Could the Handmaids teach us about more than human rights?

“Handmaid’s Tale Milk Train.” I typed the words into the search engine after pausing the episode I was currently watching. ‘It can’t be unintentional’, I thought. Two women who had been raped, brutalized, exploited, and then finally had their children taken away from them, had found themselves during an escape attempt, floating in a big tank of milk on a train out of Gilead. I wanted confirmation that I wasn’t the only one to see the symbolism. June and Janine wading through the precious milk of other females who have been similarly mistreated. But seemingly, I was the only one. The articles I found included ‘Questions Handmaid’s Tale Fans Have About The Milk Train’. But these questions didn’t ask anything more significant than ‘Did they come out of the tanker all sticky?’ and ‘Did it make their skin incredibly soft?’

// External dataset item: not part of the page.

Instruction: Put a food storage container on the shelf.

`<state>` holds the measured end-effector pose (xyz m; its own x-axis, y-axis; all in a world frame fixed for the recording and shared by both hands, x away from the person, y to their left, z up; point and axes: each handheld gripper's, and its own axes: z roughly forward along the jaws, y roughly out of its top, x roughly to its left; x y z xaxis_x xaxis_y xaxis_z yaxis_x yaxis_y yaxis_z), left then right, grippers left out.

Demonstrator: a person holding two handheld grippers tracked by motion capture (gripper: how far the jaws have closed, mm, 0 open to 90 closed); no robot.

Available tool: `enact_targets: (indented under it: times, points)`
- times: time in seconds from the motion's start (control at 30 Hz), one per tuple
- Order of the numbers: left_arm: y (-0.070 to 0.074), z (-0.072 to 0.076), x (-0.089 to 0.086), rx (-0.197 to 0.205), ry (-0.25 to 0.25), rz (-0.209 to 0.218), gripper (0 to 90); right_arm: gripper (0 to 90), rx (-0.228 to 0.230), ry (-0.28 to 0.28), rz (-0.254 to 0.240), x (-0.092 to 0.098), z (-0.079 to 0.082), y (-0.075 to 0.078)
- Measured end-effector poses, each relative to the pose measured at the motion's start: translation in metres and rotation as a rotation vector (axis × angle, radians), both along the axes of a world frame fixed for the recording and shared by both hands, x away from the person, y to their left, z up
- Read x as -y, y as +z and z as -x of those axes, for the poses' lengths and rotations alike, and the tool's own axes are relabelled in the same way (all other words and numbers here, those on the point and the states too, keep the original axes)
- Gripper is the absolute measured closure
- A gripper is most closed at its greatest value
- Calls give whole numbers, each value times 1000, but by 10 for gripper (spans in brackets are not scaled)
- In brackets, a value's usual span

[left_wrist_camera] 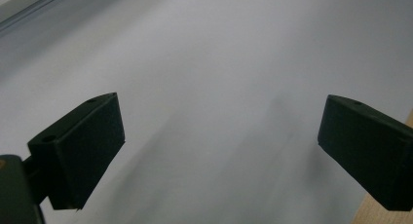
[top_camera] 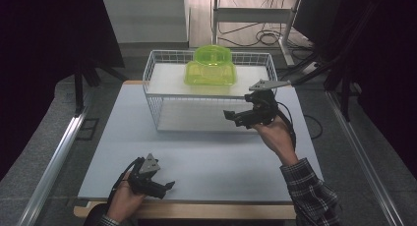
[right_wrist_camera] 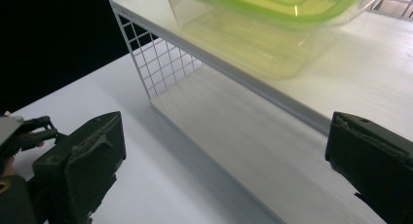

I’m vegan and I’m a breastfeeding mother. I was vegan before I had my baby because I couldn’t stand the thought of dairy cows suffering  just so I could enjoy products made from their milk. And because I understood that their milk wasn’t mine to take. But at that point this was more of an idea, or a concept. Now that I have my own little nursling, I understand just how precious every drop of that milk is. And the heartache that would come from being separated from my nursing baby. So of course I would see the symbolism of that white liquid the handmaids found themselves floating in.

But most people don’t appreciate just how precious milk is. Instead, it’s seen as a commodity – mindlessly consumed and wasted. The sheer volume of milk in that giant container also spoke to me of the need and greed of human beings, taking what we want, when we want, without a thought as to where our food comes from, or the consequences of our consumption. Somewhat appropriately, this episode was broadcast in a week when the National Food Strategy was published, an independent review of our national food system. Unsurprisingly, the report found that the way we produce food is a major cause of environmental problems, and offered the shocking statistic that the global mass of farmed animals is 22 times heavier that all wild animals combined. The report also described how dairy farming is responsible for 28% of ammonia emissions, as well as being a major source of water pollution. It also makes it very clear that a vegan diet has a much smaller carbon footprint than any other diet. And none of these arguments for ditching the dairy even start to consider the miserable life of a dairy cow; even without anthropomorphizing these creatures, it would be fair to say that a life of repeated insemination, separation from your newborn, mechanical milking and then culling at less than a quarter of your natural lifespan is a terrible existence.

But the Handmaid’s story tells us not only about what a world without feminism and women’s rights might look like; as well as as taking us back to a society in which slavery is no longer in past, it also warns about the consequences of the self-entitlement of the human race. The situation of the eponymous Handmaid and her associates has arisen because of the belief that those who who are in a privileged position to employ a handmaid are entitled to children and a family. But despite nature having dictated otherwise for the population of Gilead and the rest of this fictional version of earth, they create the world they want, taking what isn’t theirs, with not a care for those they hurt. But when we consider modern food production and factory farming, that’s not so different from the real world, is it?

Perhaps, as my Google search suggests, there is no symbolism in this particular episode of A Handmaid’s Tale. Maybe I just saw a connection because my vegan, maternal brain took me there. But in a week where plant based diets are firmly back in mainstream conversation, it’s a good time to remind us all of the part we play in our wider community. Much like the ‘good guys’ of Gilead who didn’t design the hierarchical social system, and claim to disagree with but clearly benefit from it, if you’re not changing your habits, thinking about your place in this world and speaking up against what’s wrong, you’re complicit. Even without the drama of Gilead and its totalitarianism, complicity could mean the downfall of the human race, destruction of the earth, and the mindless killing and mistreatment of millions of sentient beings. For the many vegans who’ve already made the connection, maybe we’ve already reached our dystopia.